Какое-то время внук наслаждался картиной революционной массовки анархистов, здесь не хватало только комиссаров и балтийцев с маузерами.
Краснопогонные войска решительно блокировали бульвар и вытесняли пьяную толпу в парк, где уже строилась конная милиция. Отступая к гостинице в составе роты таджикских бойцов,
Замзав провёл парочку сквозь армейский кордон во двор отеля, где укрылась их серая восьмицилиндровая «Волга», прозванная спецами «дублем».
– Еле спас честь императора! – Он протянул тёзке открытую бутыль «Camus Napoleon», шофёр, тем временем, грузил в багажник целый ящик с профилем Бонапарта. В парке у монумента жертвам революции 1905 года студентов по традиции встречали дубинками. Здесь же выводили из толпы подозрительных и зачинщиков, которых грузили в фургоны. Пострадавших увозили в госпиталь военные медики.
Седой пояснил: – Это они протестуют против новой программы по русскому языку. В школах и ВУЗах резко увеличили число часов.
В этот момент, запив французский «Камю» родным «Агдамом», пошёл на прорыв таджикский стройбат, увлекая за собой коллег с архитектурного. С криками «Аллаху акбар», нападавшие смяли слабый заслон опьяневших курсантов, и походным порядком ринулись по канаве в казармы. Этот порыв архитекторов вскоре нашёл признание – после исключения из института их ждал стройбат.
Поглядывая на волнения, Казаков подтвердил жёсткие санкции органов ГБ: – Парней по специальности в строительные части, там, глядишь, и русский язык подучат. Вероятно, вместе с туркменским. А девочек на объекты народной химии, куда-нибудь за Полярный круг.
В эти минуты на бульваре заканчивали работу погрузчики мебели, и отдельная бригада мойщиков приводила в порядок фигуру вождя. Здоровенные рабочие смывали добротную советскую «Радугу» с лысины и усов крепкими финскими растворителями. В потоках розовой пены уже проступили хорошо знакомые черты, а из зашторенных окон за процессом наблюдали побледневшие первые лица республики.
Канадцев уже с нетерпением ожидали в мятежном художественном институте, где открывалась выставка студентов и выпускников архитектурного факультета. Шерман увидел макеты помпезных сталинских высоток, запланированных у ворот старого города в конце 40-х. К счастью для средневекового Таллина, эти зиккураты в 140 этажей остались только на бумаге.
Фотографии студентов бунтарей уже исчезли с доски почёта, а в опустевшие рамки институтские юмористы вставили случайные фото юных Леннона, Харрисона и Джаггера.
Казаков первым оценил шутку, напомнив декану намалёванные им в оккупации портреты Гитлера.
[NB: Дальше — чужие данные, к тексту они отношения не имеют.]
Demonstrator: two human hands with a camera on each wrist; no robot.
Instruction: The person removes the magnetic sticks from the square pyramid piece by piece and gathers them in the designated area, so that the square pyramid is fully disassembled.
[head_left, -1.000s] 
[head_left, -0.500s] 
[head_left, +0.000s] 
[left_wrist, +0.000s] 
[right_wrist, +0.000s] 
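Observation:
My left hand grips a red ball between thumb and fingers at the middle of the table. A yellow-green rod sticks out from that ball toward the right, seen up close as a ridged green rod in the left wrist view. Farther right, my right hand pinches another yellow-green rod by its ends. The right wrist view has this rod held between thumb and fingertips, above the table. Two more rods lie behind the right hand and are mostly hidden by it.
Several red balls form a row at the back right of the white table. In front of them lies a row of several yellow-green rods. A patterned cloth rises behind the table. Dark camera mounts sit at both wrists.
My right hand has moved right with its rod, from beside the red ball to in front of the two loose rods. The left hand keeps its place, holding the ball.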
Их было только два, но за каждый дали по пять лет лагерей, где он оттачивал мастерство на другом вожде.
К сожалению, следующий из представленных на выставке проектов, уже воплощался в жизнь на окраине города. Судя по фотографиям, прямо в промзоне возводились железобетонные коробки громадного спального района.
Приезжие строители возводили на пустырях целый город-спутник с развёрнутой социально-бытовой инфраструктурой, которая по обыкновению запаздывала. В каменном плато ударно прорубался специальный канал для скоростного трамвая. Изучая картонный макет города будущего, Шерман вспомнил грустную судьбу похожих кварталов Детройта:
– В ваших бетонных джунглях вырастут несчастные и озлобленные троглодиты, а при малейшем спаде производства вы получите социальный взрыв.